**Task description:** Reproduce verbatim the lines of the material below, starting at the line with "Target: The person" and ending at the line with "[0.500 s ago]", both inclusive; skip the rest.

**Supplied information:**
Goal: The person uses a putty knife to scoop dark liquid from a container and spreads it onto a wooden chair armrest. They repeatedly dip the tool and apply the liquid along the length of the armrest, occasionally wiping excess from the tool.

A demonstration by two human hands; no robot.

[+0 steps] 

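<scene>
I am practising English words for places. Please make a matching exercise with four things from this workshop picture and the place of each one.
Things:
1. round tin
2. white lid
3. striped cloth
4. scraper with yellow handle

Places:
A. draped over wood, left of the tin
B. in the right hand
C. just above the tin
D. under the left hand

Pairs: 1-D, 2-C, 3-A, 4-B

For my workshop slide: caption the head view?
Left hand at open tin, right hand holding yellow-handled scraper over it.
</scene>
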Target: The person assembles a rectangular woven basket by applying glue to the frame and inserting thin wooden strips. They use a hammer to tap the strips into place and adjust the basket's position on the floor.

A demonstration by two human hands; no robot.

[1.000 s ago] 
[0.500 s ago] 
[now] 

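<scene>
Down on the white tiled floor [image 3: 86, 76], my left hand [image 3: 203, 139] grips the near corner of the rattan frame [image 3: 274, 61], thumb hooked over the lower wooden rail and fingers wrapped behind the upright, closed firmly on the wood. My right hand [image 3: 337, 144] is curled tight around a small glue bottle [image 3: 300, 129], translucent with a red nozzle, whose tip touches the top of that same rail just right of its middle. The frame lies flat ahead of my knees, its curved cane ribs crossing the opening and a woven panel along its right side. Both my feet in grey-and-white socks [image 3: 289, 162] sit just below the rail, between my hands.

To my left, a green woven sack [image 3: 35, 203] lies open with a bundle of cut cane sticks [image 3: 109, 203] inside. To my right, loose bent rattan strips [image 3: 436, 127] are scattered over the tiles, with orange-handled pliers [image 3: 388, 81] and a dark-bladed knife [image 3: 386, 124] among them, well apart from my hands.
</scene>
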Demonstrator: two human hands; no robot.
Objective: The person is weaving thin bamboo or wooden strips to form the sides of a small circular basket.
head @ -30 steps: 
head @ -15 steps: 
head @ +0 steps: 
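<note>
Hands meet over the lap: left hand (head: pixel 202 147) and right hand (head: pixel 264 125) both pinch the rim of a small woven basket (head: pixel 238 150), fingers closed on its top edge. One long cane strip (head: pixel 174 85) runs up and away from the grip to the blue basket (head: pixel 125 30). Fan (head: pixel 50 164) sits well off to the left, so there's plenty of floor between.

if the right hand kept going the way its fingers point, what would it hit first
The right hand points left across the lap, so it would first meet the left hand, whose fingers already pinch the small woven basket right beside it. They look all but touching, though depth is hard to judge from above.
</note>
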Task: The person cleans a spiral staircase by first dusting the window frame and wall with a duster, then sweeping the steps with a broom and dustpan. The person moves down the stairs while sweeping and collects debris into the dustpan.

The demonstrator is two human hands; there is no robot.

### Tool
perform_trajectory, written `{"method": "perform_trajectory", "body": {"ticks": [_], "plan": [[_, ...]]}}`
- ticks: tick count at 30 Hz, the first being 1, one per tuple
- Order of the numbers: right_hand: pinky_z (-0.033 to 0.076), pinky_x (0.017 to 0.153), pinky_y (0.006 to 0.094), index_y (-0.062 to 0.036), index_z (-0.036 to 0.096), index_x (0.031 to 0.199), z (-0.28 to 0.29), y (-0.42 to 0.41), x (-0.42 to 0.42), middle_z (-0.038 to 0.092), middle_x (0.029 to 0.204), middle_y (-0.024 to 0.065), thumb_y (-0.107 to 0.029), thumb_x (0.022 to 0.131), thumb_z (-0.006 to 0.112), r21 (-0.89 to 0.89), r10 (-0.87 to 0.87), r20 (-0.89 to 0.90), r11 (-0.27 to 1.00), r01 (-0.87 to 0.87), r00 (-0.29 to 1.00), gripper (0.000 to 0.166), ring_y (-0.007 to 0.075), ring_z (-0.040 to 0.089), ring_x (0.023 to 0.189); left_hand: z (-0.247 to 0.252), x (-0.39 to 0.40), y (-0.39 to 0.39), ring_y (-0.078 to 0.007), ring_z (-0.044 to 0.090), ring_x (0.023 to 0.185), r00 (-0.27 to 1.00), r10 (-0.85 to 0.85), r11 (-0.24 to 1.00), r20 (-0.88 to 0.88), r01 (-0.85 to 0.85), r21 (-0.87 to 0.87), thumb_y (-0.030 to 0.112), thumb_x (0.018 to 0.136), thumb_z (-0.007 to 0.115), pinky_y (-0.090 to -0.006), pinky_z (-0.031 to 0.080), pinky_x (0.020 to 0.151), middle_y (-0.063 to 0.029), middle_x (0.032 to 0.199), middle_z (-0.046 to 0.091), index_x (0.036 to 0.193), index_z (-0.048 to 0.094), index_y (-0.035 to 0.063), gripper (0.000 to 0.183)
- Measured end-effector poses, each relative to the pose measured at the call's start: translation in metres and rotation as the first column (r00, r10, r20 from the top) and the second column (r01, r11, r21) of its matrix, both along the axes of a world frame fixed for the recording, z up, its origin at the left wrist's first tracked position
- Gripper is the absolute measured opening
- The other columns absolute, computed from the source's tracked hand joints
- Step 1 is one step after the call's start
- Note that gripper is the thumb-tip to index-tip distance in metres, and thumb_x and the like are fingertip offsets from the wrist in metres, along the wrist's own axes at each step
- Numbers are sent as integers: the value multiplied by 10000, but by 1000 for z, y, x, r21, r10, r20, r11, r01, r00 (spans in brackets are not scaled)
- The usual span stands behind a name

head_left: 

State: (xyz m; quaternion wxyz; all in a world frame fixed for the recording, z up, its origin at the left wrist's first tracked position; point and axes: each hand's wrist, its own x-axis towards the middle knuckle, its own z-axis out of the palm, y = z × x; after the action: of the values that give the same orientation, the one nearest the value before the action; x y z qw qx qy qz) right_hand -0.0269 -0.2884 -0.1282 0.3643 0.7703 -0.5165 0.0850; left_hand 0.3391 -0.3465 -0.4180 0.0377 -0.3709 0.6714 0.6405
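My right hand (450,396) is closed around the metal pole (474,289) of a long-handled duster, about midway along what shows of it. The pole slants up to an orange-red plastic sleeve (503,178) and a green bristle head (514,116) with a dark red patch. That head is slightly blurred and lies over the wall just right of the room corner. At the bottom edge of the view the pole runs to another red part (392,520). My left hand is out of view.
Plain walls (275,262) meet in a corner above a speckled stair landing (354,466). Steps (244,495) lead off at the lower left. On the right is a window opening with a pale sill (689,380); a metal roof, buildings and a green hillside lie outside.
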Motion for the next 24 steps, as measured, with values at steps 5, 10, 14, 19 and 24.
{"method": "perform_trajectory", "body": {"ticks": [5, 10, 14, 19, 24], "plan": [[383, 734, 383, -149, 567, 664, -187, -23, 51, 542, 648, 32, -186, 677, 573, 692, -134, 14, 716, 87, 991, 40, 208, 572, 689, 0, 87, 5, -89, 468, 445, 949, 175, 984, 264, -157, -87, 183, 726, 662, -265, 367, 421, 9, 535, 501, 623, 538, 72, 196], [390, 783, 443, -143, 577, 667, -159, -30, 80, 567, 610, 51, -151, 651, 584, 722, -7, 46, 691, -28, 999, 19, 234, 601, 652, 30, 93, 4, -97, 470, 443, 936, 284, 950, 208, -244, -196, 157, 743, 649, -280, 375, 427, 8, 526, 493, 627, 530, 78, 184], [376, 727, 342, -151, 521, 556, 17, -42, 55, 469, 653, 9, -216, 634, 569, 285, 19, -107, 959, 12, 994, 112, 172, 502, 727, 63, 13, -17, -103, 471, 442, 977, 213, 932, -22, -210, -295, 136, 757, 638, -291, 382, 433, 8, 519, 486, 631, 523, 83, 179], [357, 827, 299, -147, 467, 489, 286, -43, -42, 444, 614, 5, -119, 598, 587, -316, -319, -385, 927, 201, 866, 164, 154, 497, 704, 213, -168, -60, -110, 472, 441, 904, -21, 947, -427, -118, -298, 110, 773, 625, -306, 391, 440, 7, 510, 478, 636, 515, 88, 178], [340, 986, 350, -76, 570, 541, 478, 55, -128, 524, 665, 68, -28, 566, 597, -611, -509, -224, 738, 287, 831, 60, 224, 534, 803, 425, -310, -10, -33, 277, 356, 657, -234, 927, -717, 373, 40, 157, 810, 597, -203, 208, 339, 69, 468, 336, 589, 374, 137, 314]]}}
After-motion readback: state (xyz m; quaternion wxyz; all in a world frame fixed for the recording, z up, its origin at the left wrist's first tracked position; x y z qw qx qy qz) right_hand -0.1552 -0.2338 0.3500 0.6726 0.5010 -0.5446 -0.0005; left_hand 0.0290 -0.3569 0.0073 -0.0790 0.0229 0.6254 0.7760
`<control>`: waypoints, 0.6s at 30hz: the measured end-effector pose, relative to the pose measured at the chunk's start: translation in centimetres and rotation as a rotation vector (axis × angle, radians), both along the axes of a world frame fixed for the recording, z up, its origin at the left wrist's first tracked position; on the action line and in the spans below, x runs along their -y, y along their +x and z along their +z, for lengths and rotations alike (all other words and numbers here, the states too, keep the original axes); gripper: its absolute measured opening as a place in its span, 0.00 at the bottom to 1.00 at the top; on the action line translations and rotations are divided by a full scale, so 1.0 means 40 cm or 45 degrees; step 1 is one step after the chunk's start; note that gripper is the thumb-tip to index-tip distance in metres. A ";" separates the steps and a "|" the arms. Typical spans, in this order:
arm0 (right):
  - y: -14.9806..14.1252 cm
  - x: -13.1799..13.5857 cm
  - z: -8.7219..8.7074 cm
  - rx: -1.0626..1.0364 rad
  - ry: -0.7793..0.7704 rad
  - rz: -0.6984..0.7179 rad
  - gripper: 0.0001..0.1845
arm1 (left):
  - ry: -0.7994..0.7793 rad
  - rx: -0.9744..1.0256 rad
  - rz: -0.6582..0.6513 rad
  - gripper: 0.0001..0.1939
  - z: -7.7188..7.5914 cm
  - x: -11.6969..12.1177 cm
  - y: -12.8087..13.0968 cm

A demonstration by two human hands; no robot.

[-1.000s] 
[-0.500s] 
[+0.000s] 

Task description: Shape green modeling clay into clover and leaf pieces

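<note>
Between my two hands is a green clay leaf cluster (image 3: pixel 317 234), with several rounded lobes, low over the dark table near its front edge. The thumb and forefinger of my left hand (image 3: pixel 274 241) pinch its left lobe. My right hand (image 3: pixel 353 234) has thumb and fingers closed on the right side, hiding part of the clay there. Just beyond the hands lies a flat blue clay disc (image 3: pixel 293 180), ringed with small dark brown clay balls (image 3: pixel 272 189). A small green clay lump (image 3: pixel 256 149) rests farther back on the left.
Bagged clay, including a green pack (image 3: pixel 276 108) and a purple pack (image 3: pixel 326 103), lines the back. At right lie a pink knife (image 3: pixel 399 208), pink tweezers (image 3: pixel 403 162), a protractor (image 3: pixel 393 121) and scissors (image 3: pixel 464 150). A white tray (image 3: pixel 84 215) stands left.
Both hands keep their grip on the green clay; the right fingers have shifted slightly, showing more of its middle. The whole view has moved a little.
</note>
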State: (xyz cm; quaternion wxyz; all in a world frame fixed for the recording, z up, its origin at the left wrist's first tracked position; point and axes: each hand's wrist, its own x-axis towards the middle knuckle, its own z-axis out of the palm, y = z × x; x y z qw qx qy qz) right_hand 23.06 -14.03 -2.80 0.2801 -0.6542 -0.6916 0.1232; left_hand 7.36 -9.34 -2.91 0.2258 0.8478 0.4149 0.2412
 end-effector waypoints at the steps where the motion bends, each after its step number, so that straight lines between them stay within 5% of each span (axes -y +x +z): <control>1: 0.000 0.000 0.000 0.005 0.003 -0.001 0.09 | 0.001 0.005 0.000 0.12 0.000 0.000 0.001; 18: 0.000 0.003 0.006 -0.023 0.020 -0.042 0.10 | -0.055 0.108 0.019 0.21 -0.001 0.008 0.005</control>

**Your response:**
Target: The person assembles a rectangular woven basket by applying glue to the frame and inserting thin wooden strips. They use a hammer to tap the strips into place and adjust the basket's position on the floor.

A demonstration by two human hands; no robot.

[1.000 s ago] 
[0.500 s ago] 

This answer requires nothing further.